The real reason to settle an injury claim rather than trying it in front of a jury trial is summed up in two words: reducing risk. As you sit there waiting for 6 jurors to return their verdict, you will get full value of your case. You may not like the value a jury puts on your case, but you’ve run the gamut and you’re about to find out what your peers think about you and your injuries. That’s a 100% return of some unknown value.
Anytime a case is settled short of a jury trial, there is a reduction in risk, but in exchange for that, there is also a discount to the 100% return of the case since a jury didn’t decide it. When we settle a case “in demand” and without filing suit (about 65% of the time), a client might not net as much as if he litigated the claim, but the trade-off can be tremendous.
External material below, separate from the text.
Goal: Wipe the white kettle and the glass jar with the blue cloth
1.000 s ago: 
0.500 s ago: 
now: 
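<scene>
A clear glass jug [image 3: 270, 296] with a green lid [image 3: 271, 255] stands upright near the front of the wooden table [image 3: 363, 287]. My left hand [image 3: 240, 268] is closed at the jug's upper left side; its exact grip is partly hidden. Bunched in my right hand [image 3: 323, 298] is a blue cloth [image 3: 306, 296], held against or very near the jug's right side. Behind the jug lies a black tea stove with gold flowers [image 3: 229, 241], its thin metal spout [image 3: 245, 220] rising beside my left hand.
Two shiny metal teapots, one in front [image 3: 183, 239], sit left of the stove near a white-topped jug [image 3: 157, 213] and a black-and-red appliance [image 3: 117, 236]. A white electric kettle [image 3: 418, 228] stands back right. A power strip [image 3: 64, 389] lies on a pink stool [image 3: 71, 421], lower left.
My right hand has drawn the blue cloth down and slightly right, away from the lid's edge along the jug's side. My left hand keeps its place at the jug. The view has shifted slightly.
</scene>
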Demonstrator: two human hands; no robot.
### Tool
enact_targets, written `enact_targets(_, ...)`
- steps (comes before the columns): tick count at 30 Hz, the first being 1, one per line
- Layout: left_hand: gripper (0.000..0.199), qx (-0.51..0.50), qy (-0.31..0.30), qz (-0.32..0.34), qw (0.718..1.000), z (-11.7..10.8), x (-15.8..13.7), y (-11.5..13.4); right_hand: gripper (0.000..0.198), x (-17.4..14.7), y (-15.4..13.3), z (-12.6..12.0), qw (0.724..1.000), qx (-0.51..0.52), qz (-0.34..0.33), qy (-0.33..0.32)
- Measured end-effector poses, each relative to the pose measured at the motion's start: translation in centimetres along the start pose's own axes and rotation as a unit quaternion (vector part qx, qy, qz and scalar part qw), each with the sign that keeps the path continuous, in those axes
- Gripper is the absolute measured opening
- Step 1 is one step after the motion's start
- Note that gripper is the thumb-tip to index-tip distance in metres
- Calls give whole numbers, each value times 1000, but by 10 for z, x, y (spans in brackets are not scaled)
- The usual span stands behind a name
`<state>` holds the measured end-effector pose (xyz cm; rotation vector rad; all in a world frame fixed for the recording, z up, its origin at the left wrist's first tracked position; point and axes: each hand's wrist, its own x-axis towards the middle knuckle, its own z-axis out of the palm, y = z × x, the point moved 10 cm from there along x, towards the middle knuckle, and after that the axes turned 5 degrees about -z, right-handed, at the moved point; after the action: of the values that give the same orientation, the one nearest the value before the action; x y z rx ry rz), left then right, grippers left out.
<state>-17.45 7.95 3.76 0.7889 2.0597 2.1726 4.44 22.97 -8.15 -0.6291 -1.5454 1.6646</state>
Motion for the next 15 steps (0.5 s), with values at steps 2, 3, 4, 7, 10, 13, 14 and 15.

You might get close to full value, you’ll have a lesser percentage attorney’s fee, no court costs and a much quicker settlement. Some cases in litigation can drag on for years and cases generally don’t get better with age, they can go stale.
Probably the closest a client can get to full value on their claim is in mediation. After a demand has been sent and there is a stalemate in resolving the claim, litigation is often the solution. This is what people know as “filing a lawsuit”. After full discovery has been taken (depositions, interrogatories, request for production, et al) the parties will head to a settlement conference known as mediation.
Since mediation is the step just prior to a full jury trial, the parties have shown to be risk adverse up to this point – that is willing to take the risk of the full litigation process – and mediated valuations tend to be higher than those settled in demand. This isn’t always true, but usually. A bad case will still be a bad case whether litigated or not. But mediations have proven to be enormously effective in resolving cases short of trying them with a jury.
A mediation is just an arm-twisting session where there are no pronouncements or judgments, just an impartial mediator who attempts to get both sides to resolve the issue of valuation of their injury claim. When a mediation is successful both sides are fairly miserable. And this is true 100% of the time. A Plaintiff has usually had to reduce their expectations to somewhere south of where they were hoping to go, but then the Defendant has almost always offered more than where they wanted to stop.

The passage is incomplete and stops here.